Take the entries below and print only the lines from the one with "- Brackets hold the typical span" through the one with "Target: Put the", exactly as they stand, both ends included.

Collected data
########
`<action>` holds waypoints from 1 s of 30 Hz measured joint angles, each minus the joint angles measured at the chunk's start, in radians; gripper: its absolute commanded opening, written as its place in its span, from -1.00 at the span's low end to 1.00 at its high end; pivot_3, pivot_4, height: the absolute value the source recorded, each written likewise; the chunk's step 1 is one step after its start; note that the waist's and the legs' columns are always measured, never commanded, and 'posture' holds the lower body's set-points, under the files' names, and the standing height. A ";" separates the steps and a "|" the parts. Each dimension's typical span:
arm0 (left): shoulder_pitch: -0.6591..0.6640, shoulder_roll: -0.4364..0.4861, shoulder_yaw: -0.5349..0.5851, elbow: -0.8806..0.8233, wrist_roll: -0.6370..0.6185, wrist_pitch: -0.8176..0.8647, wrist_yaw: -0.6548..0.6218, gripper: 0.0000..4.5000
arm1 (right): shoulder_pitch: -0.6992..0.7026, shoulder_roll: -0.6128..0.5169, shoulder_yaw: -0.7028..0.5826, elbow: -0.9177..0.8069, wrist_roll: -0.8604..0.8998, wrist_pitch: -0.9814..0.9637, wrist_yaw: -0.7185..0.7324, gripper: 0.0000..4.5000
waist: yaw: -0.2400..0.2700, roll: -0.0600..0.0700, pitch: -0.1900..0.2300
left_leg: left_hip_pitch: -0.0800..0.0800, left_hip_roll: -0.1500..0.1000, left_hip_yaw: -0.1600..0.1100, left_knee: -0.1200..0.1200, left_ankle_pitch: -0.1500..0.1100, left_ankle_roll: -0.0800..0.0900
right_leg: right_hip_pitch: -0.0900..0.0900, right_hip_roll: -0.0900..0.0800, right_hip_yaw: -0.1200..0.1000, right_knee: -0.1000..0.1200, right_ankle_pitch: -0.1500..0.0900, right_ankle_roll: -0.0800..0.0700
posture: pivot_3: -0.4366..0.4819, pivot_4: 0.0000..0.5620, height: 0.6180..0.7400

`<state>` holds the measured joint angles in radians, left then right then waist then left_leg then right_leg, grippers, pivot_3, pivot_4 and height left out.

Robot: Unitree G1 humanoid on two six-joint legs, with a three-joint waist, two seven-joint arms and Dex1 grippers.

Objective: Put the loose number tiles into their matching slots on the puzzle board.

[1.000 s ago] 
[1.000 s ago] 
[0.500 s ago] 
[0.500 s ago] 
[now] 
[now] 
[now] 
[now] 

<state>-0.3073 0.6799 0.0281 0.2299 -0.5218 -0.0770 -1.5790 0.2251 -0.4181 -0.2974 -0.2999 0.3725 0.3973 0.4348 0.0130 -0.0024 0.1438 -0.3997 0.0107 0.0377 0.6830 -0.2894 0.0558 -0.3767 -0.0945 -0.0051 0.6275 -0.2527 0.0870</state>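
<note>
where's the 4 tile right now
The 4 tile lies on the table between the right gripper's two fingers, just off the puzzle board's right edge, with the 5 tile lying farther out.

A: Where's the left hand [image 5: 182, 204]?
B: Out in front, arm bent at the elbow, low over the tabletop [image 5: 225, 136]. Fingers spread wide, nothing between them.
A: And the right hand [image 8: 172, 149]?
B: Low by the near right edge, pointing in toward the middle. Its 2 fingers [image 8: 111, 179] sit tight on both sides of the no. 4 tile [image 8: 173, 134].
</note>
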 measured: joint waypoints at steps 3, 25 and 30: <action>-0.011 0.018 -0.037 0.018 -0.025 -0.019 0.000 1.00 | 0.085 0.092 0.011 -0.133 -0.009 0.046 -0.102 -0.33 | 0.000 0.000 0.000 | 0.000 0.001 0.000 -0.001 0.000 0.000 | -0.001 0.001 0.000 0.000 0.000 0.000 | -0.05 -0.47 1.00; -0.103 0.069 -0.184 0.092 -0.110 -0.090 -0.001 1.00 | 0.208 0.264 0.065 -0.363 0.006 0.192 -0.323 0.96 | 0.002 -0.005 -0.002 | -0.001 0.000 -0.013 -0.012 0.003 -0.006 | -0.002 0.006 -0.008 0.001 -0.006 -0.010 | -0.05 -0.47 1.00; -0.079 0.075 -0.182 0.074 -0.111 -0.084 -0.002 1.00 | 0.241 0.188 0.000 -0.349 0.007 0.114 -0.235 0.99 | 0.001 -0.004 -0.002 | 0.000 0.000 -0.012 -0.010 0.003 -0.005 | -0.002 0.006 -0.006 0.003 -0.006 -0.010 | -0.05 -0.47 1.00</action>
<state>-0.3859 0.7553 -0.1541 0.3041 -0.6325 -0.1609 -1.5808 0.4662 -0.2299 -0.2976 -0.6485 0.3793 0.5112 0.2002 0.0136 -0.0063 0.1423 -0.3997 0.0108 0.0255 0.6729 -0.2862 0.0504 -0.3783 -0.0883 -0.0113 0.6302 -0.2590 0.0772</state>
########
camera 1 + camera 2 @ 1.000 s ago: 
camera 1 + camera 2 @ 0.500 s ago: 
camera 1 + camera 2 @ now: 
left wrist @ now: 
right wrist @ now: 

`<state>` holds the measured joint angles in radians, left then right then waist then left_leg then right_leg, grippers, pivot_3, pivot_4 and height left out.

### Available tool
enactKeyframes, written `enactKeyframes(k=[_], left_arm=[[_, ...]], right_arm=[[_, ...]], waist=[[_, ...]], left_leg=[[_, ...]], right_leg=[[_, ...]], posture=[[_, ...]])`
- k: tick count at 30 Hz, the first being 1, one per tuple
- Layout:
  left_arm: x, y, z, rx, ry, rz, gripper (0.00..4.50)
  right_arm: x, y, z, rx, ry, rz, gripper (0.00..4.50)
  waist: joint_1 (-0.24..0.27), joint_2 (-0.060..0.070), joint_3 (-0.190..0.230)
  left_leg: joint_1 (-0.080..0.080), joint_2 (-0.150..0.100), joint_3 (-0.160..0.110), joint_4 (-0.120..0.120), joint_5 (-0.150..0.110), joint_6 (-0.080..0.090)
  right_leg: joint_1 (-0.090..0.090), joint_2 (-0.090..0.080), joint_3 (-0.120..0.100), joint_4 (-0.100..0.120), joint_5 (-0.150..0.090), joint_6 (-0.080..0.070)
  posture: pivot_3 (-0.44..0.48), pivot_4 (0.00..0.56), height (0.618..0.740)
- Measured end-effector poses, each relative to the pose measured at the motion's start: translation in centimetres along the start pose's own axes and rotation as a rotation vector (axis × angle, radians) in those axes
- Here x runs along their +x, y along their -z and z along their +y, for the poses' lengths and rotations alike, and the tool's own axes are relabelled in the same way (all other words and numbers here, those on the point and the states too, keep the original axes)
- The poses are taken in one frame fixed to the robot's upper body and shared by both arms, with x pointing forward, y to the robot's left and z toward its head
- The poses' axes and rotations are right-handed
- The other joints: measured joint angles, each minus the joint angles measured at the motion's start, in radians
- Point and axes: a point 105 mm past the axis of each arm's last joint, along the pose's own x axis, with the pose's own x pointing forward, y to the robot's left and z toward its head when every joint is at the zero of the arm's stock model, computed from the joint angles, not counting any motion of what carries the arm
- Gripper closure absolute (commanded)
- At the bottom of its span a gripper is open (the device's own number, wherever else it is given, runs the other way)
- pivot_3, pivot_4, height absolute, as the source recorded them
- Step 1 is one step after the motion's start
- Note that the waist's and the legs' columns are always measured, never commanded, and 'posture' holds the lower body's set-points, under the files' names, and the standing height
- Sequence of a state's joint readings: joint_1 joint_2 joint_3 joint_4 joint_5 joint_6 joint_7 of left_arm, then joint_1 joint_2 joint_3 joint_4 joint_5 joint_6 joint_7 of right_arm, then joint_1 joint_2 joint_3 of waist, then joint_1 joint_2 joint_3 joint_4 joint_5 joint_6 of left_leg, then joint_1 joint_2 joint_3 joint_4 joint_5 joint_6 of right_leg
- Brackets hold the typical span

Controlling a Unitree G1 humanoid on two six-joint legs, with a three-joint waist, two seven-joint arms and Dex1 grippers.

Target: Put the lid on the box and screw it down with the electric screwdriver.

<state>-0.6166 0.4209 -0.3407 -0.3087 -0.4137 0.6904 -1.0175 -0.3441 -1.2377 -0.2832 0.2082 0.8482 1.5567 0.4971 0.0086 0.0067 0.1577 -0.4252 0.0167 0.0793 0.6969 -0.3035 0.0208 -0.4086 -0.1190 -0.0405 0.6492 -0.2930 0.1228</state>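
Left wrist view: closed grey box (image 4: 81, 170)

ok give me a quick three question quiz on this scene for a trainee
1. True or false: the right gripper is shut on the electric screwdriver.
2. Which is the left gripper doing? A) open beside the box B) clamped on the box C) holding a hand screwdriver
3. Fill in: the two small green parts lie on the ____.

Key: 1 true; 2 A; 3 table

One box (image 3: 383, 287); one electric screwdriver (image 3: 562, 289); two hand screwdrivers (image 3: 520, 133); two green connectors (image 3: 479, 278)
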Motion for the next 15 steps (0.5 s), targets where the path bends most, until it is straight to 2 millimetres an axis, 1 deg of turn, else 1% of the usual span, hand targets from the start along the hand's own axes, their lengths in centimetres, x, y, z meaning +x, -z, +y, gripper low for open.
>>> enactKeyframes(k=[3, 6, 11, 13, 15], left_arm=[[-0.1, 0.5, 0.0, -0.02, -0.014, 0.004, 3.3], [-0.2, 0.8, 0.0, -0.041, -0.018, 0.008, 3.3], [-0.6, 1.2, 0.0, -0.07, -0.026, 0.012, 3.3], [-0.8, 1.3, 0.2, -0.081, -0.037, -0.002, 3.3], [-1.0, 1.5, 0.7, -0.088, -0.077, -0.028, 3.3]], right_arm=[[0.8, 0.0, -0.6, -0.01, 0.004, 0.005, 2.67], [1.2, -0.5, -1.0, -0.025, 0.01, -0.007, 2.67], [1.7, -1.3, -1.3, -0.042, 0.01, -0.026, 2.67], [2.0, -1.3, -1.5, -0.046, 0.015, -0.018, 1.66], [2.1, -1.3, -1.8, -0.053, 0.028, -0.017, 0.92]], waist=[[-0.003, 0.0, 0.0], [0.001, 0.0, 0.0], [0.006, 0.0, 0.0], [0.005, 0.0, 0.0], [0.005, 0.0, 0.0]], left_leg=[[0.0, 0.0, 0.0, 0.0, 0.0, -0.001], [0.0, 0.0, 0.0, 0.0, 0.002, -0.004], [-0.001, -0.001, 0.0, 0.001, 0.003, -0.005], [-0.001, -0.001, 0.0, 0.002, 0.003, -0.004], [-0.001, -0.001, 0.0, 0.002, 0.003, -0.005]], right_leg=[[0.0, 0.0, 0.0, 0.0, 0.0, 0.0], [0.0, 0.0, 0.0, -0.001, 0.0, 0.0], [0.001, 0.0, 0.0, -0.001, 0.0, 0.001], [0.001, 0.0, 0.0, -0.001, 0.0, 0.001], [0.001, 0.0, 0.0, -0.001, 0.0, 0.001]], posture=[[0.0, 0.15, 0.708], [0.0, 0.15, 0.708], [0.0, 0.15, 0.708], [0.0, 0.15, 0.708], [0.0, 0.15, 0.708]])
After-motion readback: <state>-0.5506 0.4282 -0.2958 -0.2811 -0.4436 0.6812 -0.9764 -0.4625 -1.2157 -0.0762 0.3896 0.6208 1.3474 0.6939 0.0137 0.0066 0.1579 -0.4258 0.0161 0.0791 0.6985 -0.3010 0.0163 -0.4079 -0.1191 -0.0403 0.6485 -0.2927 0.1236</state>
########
RESPONSE TO THIS TASK:
- Brackets hold the typical span

Controlling a Unitree G1 humanoid on two six-joint legs, with a three-joint waist, two seven-joint arms and Dex1 grippers.

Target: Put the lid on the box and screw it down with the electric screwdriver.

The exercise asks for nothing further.